浅野は春季の姿に気がつくと、席を立ち会計を済ませ、春季の背中に手を添えてきた。

「お腹がすきましたね。さ、行きましょうか」

浅野が自分に向ける笑顔に何も言えなくなってしまい、ふたりでレストランへ向かった。

そのレストランは昔のままだった。春季とその男が毎晩のように夕食をとっていた頃と全く変わっていなかった。
互いに忙しい新人の時に、ここで待ち合わせしていろんな話をしていた頃を春季は思い出していた。

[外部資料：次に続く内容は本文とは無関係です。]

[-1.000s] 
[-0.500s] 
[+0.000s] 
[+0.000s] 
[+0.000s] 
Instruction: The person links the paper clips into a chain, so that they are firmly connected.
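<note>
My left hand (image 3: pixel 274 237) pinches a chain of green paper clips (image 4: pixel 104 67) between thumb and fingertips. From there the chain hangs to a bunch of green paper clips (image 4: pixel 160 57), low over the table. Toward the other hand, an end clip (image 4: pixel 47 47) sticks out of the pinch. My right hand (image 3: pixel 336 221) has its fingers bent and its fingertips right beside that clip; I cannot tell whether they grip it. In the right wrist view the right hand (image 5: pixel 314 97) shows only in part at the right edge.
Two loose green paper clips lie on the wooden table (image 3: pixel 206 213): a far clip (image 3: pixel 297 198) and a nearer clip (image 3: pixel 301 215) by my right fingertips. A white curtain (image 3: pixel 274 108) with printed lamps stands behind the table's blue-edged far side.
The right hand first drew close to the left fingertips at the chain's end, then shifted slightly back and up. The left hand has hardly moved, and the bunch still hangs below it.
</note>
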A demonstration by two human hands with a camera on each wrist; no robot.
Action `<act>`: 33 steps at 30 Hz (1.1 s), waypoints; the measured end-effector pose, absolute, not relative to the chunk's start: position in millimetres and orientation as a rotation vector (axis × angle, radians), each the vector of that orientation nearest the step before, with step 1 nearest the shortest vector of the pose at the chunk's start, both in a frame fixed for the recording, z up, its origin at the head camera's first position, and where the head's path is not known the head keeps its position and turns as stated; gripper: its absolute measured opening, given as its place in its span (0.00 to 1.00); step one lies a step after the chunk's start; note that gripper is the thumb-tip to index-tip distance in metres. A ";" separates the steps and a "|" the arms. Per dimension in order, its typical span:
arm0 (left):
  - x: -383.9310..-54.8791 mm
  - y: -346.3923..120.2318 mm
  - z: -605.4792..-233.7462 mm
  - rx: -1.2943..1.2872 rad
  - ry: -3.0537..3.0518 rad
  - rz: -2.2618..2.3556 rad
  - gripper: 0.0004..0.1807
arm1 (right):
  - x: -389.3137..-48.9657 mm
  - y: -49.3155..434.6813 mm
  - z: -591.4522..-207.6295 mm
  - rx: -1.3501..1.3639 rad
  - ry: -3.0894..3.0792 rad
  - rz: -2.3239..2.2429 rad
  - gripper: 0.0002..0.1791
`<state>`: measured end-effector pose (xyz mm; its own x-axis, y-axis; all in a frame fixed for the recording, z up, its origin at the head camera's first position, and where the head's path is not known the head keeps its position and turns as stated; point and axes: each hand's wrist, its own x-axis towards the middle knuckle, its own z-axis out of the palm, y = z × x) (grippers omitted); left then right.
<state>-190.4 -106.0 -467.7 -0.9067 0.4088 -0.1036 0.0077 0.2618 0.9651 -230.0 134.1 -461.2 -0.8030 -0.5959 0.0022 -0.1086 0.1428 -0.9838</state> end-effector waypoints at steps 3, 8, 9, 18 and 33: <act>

テーブルにつきメニューを眺め、当時のものがまだ残っているのを見ると懐かしさを感じた。

すると店の入り口から聞き覚えのある声が聞こえてきて、その声の主の姿を見たとき春季は凍り付いた。

別れてからもう四年。別れた直後にその男は自分が働いている弁護士事務所の若い事務員と結婚した。
二人の結婚の知らせを聞いたのが、自分と別れてから一ヶ月後だったことを考えると、自分と付き合いながらそちらとも並行して付き合っていたということだろう。
春季は当時その男と同じ事務所で働いていて、その男の結婚式に出席せずにその事務所を退職した。
今思えば、なけなしの意地だったと苦笑いしてしまう。

相手もこちらを見かけたようで、互いに軽く頭を下げて挨拶した。すると、その男の横にいた自分の元の同僚達が春季に気がついて、その男に声をかけた。

「おい、あれ。お前の元のオンナだよな。男連れじゃないか。しかもあれは……」

春季はその声に不快感を覚えてしまった。
自分と一緒に居るために浅野に迷惑をかけてしまう。

すると春季の耳に信じられない言葉が聞こえてきた。